Scientists have identified the structure of a protein that malaria parasites use to invade human erythrocytes. This could help efforts to develop vaccines against the disease. The team, led by Leemor Joshua-Tor at US-based Cold Spring Harbor Laboratory, New York, published their results in the prestigious journal Cell. The researchers found that two 'arms' of a protein called EBA-175 on the outer surface of the parasite join together in "a molecular handshake". This structure grabs hold of a protein on the surface of human erythrocytes, allowing the parasite to invade them. Parasites that do not manage to enter erythrocytes soon die. Thus, stopping the parasite from entering the cells could prevent the disease. Joshua-Tor's team says drugs that stop the two arms joining, or stop the joined arms holding on to the red blood cell protein, might prevent malaria. Alternatively, a vaccine could work by stimulating our immune system to recognise and attack the parasite protein EBA-175. Malaria kills between one and three million people every year. Nearly 80 per cent of these are children under five years old in sub-Saharan Africa.

1. Tolia NH, Enemark EJ, Sim BK, Joshua-Tor L. Structural basis for the EBA-175 Erythrocyte Invasion Pathway of the malaria parasite plasmodium falciparum. Cell 2005;122:183-93.

Hope for Hepatitis B treatment

Scientists have harnessed remarkable novel genetic technology to develop a potentially potent treatment for hepatitis B. The work has been published in Nature Biotechnology and paves the way for the development of safe and highly effective treatment options.

The efficacy of lipid-encapsulated, chemically modified short interfering RNA (siRNA) targeted to hepatitis B virus (HBV) was examined in an in vivo mouse model of HBV replication. The researchers incorporated the key molecules called small interfering RNAs (siRNAs) into fat-like particles that protect them from attack by digestive enzymes in the blood. These enzymes normally degrade RNA molecules in cells or the circulation. Not only did this increase the stability when injected into mice, it also reduced the dose needed for therapeutic effect.

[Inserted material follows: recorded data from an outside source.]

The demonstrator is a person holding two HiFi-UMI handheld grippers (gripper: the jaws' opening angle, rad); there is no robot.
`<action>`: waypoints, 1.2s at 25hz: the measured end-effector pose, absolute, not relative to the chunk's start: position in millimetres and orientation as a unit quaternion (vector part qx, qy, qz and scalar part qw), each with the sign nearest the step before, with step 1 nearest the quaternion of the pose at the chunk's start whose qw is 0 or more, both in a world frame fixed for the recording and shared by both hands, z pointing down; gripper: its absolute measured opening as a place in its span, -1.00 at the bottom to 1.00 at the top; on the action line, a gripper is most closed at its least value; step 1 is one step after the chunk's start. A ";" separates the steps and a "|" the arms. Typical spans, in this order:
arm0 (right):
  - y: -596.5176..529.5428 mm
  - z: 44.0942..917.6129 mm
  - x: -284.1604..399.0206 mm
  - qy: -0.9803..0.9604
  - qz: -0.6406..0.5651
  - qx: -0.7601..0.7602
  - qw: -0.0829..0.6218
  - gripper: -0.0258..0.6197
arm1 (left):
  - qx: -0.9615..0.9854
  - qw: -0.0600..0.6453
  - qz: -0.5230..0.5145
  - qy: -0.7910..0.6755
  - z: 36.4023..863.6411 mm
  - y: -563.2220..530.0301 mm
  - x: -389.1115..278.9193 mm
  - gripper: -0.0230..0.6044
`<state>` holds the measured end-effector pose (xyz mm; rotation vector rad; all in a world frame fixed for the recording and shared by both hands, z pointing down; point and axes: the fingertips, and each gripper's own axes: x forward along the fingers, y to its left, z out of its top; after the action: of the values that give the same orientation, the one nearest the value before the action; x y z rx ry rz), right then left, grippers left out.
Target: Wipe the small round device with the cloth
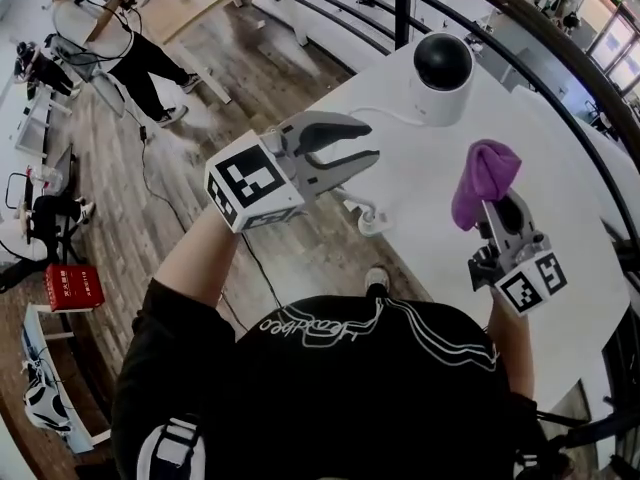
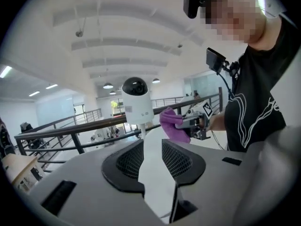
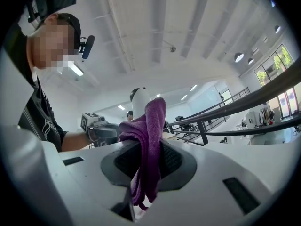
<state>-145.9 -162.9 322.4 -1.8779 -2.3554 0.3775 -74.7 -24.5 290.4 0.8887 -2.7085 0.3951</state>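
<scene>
The right tongs are clamped on a purple cloth, which stands up out of them in a folded bunch. In the right gripper view the fabric fills the gap between the jaws and its tail hangs below. The left tongs are spread wide with nothing between them. The white dome camera stands upright on the white counter, on the far side from the person. The cloth is near it on the person's side but not touching.

The wipe looks about to begin. To do it well, I would bring the bunched top of the cloth to the black dome first and sweep around it with light pressure, so that the fabric and not the jaw tips meets the glossy surface. Then I would work down the white body. The free left tongs could steady the base if the camera starts to turn or slide.

The camera sits close to the counter's edge on its left, with the floor far below, so pushes should go inward. A black railing runs just behind the camera. A thin white cable leads off its left side, and neither gripper should snag it. There is bare counter to the camera's right and toward the person.
</scene>
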 end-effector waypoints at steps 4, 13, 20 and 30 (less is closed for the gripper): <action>-160.2 328.7 -160.1 -0.780 0.123 -0.611 0.060 -0.72 | 0.343 0.159 0.192 -0.906 310.0 -21.8 -101.3 -0.57; -154.6 330.5 -168.4 -0.801 0.119 -0.583 0.072 -0.72 | 0.392 0.208 0.327 -0.834 360.7 -10.8 -135.0 -0.57; -158.3 326.9 -172.8 -0.819 0.129 -0.553 0.077 -0.72 | 0.419 0.212 0.376 -0.799 383.4 -10.8 -158.8 -0.57; -164.5 324.7 -164.4 -0.841 0.129 -0.520 0.076 -0.71 | 0.441 0.182 0.432 -0.765 391.2 -14.9 -167.7 -0.75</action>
<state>-164.4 -164.5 324.7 -1.5603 -2.5213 0.3879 -167.7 -14.9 391.2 1.2444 -2.1605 1.2189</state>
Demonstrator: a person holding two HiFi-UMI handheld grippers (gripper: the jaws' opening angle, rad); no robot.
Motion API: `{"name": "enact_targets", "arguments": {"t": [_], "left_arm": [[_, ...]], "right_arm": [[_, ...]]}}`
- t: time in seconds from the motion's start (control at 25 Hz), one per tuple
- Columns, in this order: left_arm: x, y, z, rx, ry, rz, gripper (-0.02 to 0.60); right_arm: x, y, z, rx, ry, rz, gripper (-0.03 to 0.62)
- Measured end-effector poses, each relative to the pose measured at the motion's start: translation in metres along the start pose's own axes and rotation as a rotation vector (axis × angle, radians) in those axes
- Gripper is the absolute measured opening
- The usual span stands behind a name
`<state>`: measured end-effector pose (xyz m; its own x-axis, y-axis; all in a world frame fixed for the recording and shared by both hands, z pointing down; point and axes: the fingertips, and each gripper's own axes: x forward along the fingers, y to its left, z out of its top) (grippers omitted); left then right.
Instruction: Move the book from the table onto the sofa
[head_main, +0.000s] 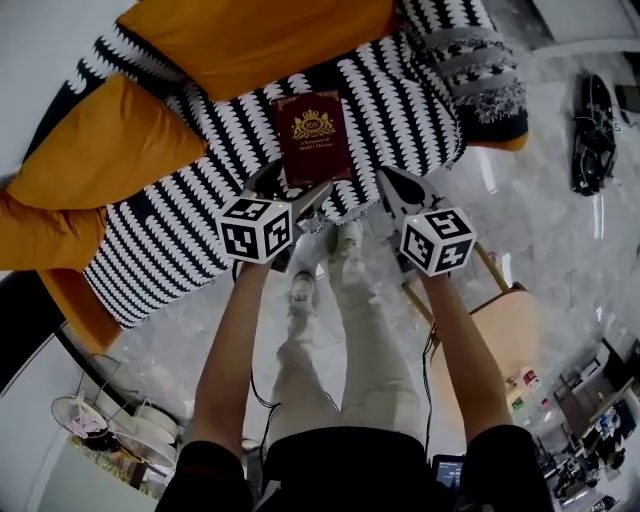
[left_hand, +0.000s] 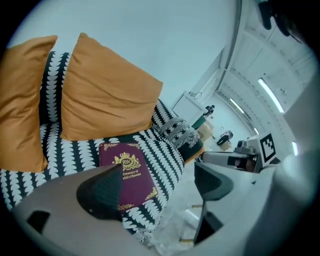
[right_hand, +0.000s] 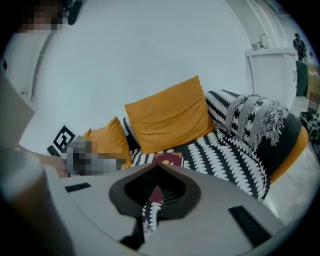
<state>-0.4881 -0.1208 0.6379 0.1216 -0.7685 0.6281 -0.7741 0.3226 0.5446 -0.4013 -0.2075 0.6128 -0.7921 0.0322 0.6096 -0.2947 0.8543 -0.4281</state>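
The book (head_main: 313, 138) lies flat on the striped sofa (head_main: 410, 100) in front of the orange cushions (head_main: 250, 40), gripped by nothing: the left gripper (head_main: 295, 187) has its jaws spread near the book's edge, the right gripper (head_main: 392, 185) has its jaws pressed together and empty, so the placing looks finished.

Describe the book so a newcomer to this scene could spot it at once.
Find the black and white patterned sofa with plain orange cushions. On its seat, near the front edge, lies a maroon hardcover book. Its gold crest and lettering set it apart.
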Motion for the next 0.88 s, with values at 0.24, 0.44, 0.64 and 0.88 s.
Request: {"name": "enact_targets", "arguments": {"t": [0.24,0.44,0.64,0.88], "left_arm": [[-0.045,-0.046,0.035,0.034,-0.053,-0.060,0.406],[-0.088,-0.091,0.055,0.097,-0.088,-0.103,0.316],[-0.134,-0.127,0.066,0.124,-0.151,-0.121,0.245],[-0.191,-0.165,0.074,0.224,-0.214,-0.118,0.140]], "right_arm": [[-0.036,0.033,0.036,-0.005,-0.067,0.015,0.017],[-0.078,0.072,0.065,-0.038,-0.122,0.020,0.017],[-0.116,0.105,0.080,-0.068,-0.151,0.020,0.017],[-0.167,0.148,0.106,-0.092,-0.248,0.041,0.017]]}}
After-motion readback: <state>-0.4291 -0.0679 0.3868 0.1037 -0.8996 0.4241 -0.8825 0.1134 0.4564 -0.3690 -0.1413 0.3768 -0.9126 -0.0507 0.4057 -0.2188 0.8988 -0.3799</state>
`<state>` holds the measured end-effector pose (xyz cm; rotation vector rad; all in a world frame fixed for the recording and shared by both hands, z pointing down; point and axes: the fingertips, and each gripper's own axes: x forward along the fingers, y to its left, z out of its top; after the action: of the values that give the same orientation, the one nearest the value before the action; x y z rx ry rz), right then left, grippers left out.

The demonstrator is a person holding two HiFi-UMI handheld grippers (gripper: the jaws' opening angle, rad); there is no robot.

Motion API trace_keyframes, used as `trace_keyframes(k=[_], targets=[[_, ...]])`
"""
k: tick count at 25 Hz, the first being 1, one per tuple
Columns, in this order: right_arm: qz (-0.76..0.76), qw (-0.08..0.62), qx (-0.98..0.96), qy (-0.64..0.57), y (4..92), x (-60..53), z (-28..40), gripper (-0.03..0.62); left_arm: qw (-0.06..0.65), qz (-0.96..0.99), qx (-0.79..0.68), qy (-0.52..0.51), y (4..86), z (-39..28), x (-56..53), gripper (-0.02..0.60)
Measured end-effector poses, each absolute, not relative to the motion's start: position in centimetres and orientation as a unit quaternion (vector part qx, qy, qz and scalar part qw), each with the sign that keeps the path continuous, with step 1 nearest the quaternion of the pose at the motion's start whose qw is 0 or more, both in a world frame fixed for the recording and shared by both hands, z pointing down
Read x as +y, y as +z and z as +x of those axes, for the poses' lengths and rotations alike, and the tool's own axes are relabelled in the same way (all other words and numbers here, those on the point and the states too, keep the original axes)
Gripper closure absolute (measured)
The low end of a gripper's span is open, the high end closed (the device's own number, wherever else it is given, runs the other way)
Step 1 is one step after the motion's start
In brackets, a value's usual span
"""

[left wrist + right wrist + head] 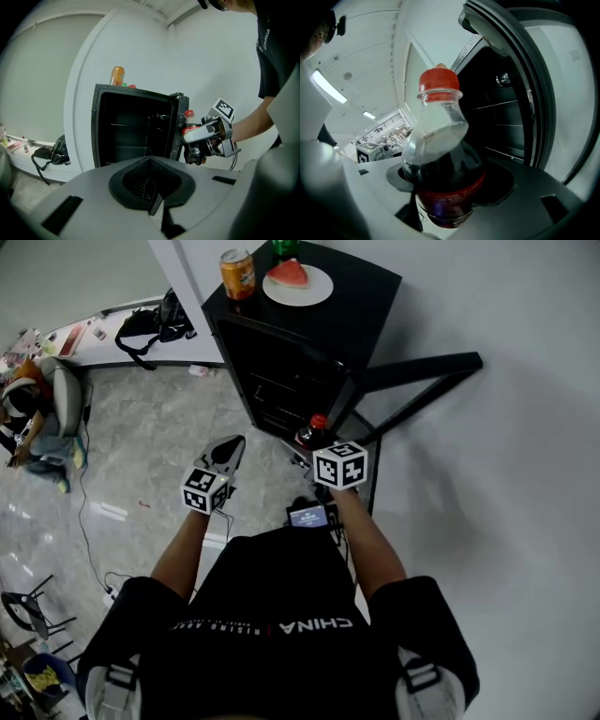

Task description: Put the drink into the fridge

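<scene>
Standing before a small black fridge [361, 287], a person holds a tool in each hand. At far left, a black bag [148, 322] lies on a curved white desk [94, 348]. The left tool [229, 451] hangs over the tiled floor [169, 418], its jaws drawn together on nothing. The fridge's door [422, 371] is swung wide to the right, and wire shelves [129, 136] show in the dark interior. On its top stand an orange can [237, 273] and a white plate [319, 292] carrying a slice of watermelon [289, 274]. The right tool [323, 448] grips the drink [313, 430], a clear plastic bottle with a red cap and a red label, its dark cola reaching about to the shoulder. The bottle is held roughly upright in the air, just outside the fridge's opening on the side where the door hangs.
</scene>
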<state>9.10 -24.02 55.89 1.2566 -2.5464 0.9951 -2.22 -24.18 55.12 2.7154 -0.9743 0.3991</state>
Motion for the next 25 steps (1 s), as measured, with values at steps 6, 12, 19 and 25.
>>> trace_keyframes(k=[6,12,19,25], targets=[[0.399,0.073,-0.851,0.334,56.1,-26.0,8.9,0.27,0.13,0.929,-0.322,0.131,55.2,-0.7,-25.2,0.569],[0.42,0.069,-0.842,0.331,55.9,-27.8,8.2,0.27,0.134,0.941,-0.284,0.129,54.9,-0.7,-27.3,0.569],[0.457,0.045,-0.825,0.331,54.9,-28.8,8.0,0.27,0.121,0.956,-0.231,0.135,53.9,-0.8,-29.3,0.571],[0.472,0.055,-0.816,0.329,55.1,-28.9,8.4,0.27,0.119,0.961,-0.213,0.127,53.5,-0.3,-29.6,0.57]])
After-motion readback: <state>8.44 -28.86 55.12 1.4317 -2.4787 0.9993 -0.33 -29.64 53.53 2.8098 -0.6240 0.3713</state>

Lipid-encapsulated siRNA was administered by intravenous injection three times daily into mice carrying replicating HBV, at a dose of 3 mg/kg/day. This treatment reduced viral load in mice by upto 90%. The reduction in HBV DNA was specific, dose-dependent and lasted for up to 7 days after dosing. Furthermore, reductions were seen in serum HBV DNA for up to 6 weeks with weekly dosing. These spectacular advances demonstrate that siRNA is a clinically viable therapeutic approach. The scientists plan to test the treatment in human subjects early next year.

1. Morrissey DV. Potent and persistent in vivo anti-HBV activity of chemically modified siRNAs. Nat Biotechnol 2005;23:1002-7.